- THE TASK -
After dropping the pictures, give again exactly the lines of the data from its first line through the line with "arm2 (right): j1", which is included as well.
-.-.-
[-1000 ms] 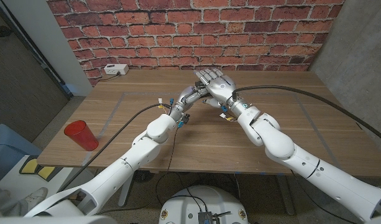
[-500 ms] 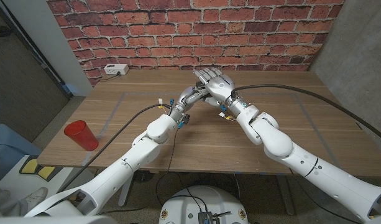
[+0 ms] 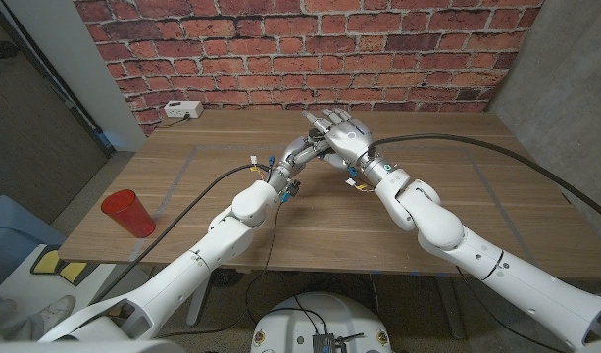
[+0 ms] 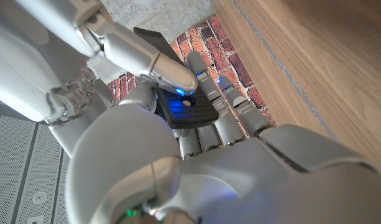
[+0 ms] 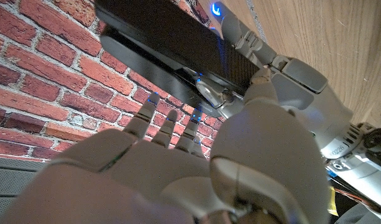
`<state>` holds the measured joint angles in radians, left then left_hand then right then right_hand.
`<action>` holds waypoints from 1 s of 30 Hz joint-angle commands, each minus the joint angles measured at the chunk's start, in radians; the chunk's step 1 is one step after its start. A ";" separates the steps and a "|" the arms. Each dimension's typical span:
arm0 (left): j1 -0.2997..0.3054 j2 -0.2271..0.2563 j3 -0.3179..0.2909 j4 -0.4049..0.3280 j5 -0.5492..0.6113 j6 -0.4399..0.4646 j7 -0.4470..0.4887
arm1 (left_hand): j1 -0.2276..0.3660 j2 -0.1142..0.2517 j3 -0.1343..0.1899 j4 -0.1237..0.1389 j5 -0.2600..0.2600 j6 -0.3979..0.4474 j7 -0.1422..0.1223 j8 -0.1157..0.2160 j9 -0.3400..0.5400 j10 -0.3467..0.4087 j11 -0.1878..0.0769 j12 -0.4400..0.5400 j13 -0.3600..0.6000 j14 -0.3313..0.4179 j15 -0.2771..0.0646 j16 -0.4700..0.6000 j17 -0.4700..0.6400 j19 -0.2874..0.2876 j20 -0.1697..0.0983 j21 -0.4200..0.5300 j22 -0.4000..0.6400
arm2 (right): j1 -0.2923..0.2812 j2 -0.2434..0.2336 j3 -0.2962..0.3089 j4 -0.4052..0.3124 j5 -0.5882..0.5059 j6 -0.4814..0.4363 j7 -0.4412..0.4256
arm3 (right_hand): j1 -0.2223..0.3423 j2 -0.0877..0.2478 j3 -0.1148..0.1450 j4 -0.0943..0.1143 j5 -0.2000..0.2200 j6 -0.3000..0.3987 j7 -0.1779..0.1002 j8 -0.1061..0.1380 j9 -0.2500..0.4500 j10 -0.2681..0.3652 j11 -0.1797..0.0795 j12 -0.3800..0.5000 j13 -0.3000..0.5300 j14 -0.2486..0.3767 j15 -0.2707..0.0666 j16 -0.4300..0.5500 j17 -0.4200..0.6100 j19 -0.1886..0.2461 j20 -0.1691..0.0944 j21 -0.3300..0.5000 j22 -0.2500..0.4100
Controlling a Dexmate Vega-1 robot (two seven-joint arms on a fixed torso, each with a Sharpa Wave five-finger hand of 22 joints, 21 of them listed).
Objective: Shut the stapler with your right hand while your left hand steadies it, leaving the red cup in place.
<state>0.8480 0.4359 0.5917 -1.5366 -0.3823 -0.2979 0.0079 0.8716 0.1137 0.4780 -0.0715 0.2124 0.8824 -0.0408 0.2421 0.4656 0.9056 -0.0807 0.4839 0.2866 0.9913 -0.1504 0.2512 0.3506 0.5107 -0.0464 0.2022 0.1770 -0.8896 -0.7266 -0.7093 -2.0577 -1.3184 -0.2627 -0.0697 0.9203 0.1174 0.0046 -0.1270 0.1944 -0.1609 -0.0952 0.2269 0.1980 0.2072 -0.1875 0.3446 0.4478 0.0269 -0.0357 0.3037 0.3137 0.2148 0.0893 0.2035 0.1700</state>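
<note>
At counter [image 3: 310, 221] far-middle, near the brick wall: left robot hand [image 3: 302, 150] grips the black stapler [image 5: 171, 46], right robot hand [image 3: 344, 132] presses on it, fingers spread. Red cup [image 3: 128, 213] upright at the left edge, well apart.

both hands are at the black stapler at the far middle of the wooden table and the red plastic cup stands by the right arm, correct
Not quite: in the head view the red plastic cup stands near the table's edge beside the left arm, not the right. Both hands, left hand and right hand, are at the black stapler.

Robot test lab, wooden table [image 3: 231, 226], brick-pattern backdrop [image 3: 280, 49] (looks printed), trailing cables [image 3: 476, 149]
</note>
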 commanded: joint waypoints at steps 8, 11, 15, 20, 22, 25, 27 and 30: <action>0.006 0.000 0.000 -0.002 0.002 -0.003 0.005 | 0.057 0.061 0.004 0.005 -0.002 0.008 0.000 -0.008 0.004 0.140 -0.126 0.032 0.472 0.012 -0.081 -0.003 0.004 -0.004 0.005 0.001 0.002 | -0.003 0.003 -0.011 0.011 -0.014 -0.019 -0.034 | 0.007 -0.001 0.008 0.000 -0.003 -0.008 0.001 -0.003 -0.001 0.040 0.001 0.015 0.013 0.016 -0.124 0.014 0.007 0.013 -0.007 -0.003 0.004; 0.007 0.001 -0.001 -0.004 0.003 -0.004 0.005 | 0.057 0.061 0.004 0.004 -0.002 0.009 0.000 -0.008 0.003 0.142 -0.126 0.034 0.473 0.013 -0.082 -0.003 0.004 -0.004 0.005 0.001 0.002 | 0.000 0.003 -0.014 0.010 -0.024 -0.025 -0.015 | 0.010 -0.004 0.009 -0.002 -0.003 -0.032 0.019 -0.013 -0.001 0.017 0.020 0.004 0.017 0.004 -0.117 0.010 0.007 0.011 -0.010 -0.005 0.004; 0.009 0.002 -0.001 -0.005 0.002 -0.003 0.005 | 0.057 0.061 0.004 0.005 -0.003 0.009 0.001 -0.009 0.003 0.142 -0.126 0.034 0.473 0.013 -0.081 -0.004 0.004 -0.005 0.005 0.001 0.002 | 0.003 0.002 -0.019 0.008 -0.042 -0.032 0.012 | 0.015 -0.010 0.011 -0.007 -0.002 -0.059 0.031 -0.024 -0.001 -0.011 0.037 -0.010 0.021 -0.013 -0.104 0.004 0.006 0.003 -0.011 -0.009 0.004; 0.009 0.002 0.000 -0.004 0.002 -0.004 0.004 | 0.056 0.060 0.005 0.005 -0.003 0.009 0.001 -0.010 0.003 0.143 -0.127 0.034 0.473 0.012 -0.082 -0.005 0.004 -0.006 0.005 0.001 0.002 | 0.004 0.005 -0.021 0.007 -0.055 -0.041 0.033 | 0.022 -0.011 0.013 -0.010 -0.002 -0.070 0.036 -0.027 -0.001 -0.016 0.040 -0.014 0.023 -0.022 -0.094 0.001 0.005 -0.003 -0.011 -0.012 0.004; 0.009 0.002 0.000 -0.004 0.002 -0.004 0.004 | 0.057 0.060 0.005 0.005 -0.003 0.009 0.001 -0.010 0.003 0.143 -0.127 0.033 0.472 0.012 -0.082 -0.005 0.005 -0.005 0.005 0.001 0.002 | 0.003 0.005 -0.022 0.006 -0.062 -0.045 0.037 | 0.027 -0.010 0.016 -0.012 -0.001 -0.070 0.035 -0.026 -0.001 -0.009 0.037 -0.013 0.024 -0.022 -0.097 0.002 0.005 -0.003 -0.016 -0.011 0.004; 0.008 0.001 0.001 -0.004 0.004 -0.005 0.003 | 0.058 0.060 0.005 0.004 -0.003 0.008 0.001 -0.010 0.004 0.142 -0.127 0.033 0.472 0.014 -0.083 -0.005 0.006 -0.006 0.005 0.001 0.002 | 0.003 0.005 -0.022 0.004 -0.066 -0.046 0.043 | 0.051 -0.001 0.031 -0.022 -0.004 -0.057 0.031 -0.019 -0.002 -0.003 0.034 -0.014 0.028 0.018 -0.123 0.018 0.003 0.022 -0.027 -0.002 0.004; 0.008 0.002 0.001 -0.005 0.004 -0.004 0.002 | 0.057 0.060 0.005 0.005 -0.003 0.009 0.000 -0.010 0.004 0.141 -0.127 0.032 0.472 0.014 -0.082 -0.005 0.006 -0.006 0.005 0.001 0.002 | 0.001 0.005 -0.021 0.007 -0.067 -0.048 0.036 | 0.062 0.002 0.039 -0.024 -0.007 -0.029 0.023 -0.008 -0.002 -0.002 0.031 -0.017 0.031 0.052 -0.139 0.033 0.003 0.043 -0.036 0.003 0.004; 0.008 0.003 0.002 -0.008 0.004 -0.003 0.002 | 0.057 0.060 0.005 0.005 -0.003 0.010 0.001 -0.011 0.003 0.141 -0.127 0.033 0.473 0.015 -0.081 -0.005 0.006 -0.005 0.005 0.001 0.002 | -0.003 0.006 -0.020 0.006 -0.066 -0.051 0.034 | 0.074 0.011 0.052 -0.022 -0.009 0.029 0.010 0.009 -0.003 0.015 0.031 -0.016 0.038 0.106 -0.165 0.061 0.007 0.078 -0.048 0.010 0.004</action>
<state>0.8555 0.4374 0.5922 -1.5402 -0.3801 -0.2996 0.0120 0.8718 0.1135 0.4805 -0.0690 0.2117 0.8822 -0.0405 0.2353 0.4661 0.9107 -0.0756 0.4839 0.2866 0.9967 -0.1555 0.2477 0.3553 0.5054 -0.0408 0.2022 0.1770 -0.8883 -0.7229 -0.7282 -2.0507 -1.3697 -0.3005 -0.0456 0.9744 0.1241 0.0445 -0.1464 0.1884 -0.1615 -0.0798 0.2241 0.1953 0.2024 -0.1572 0.3281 0.4792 0.0940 -0.0362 0.3439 0.3157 0.2643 0.0489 0.2011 0.1699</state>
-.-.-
- RESPONSE BELOW -
[-1000 ms] 
[-500 ms] 
[+0 ms] 
[+0 ms] 
[+0 ms] 
`<state>` holds the measured joint angles in radians, left then left_hand then right then right_hand.
`<action>` holds waypoints from 1 s of 30 Hz joint-angle commands, each minus the joint angles measured at the chunk's start, in radians; the chunk's step 1 is one step after its start. A ";" separates the steps and a "|" the arms. Each dimension's typical span:
arm0 (left): j1 -0.2997..0.3054 j2 -0.2271..0.2563 j3 -0.3179..0.2909 j4 -0.4049..0.3280 j5 -0.5492..0.6113 j6 -0.4399..0.4646 j7 -0.4470..0.4887
arm1 (left_hand): j1 -0.2276..0.3660 j2 -0.1142..0.2517 j3 -0.1343..0.1899 j4 -0.1237..0.1389 j5 -0.2600..0.2600 j6 -0.3979..0.4474 j7 -0.1422..0.1223 j8 -0.1157..0.2160 j9 -0.3400..0.5400 j10 -0.3467..0.4087 j11 -0.1878..0.0769 j12 -0.4400..0.5400 j13 -0.3600..0.6000 j14 -0.3313..0.4179 j15 -0.2771..0.0646 j16 -0.4700..0.6000 j17 -0.4700..0.6400 j19 -0.2874..0.2876 j20 -0.1697..0.0983 j21 -0.4200..0.5300 j22 -0.4000..0.6400
arm2 (right): j1 -0.2923..0.2812 j2 -0.2434..0.2336 j3 -0.2962..0.3089 j4 -0.4052..0.3124 j5 -0.5882..0.5059 j6 -0.4814..0.4363 j7 -0.4412..0.4256

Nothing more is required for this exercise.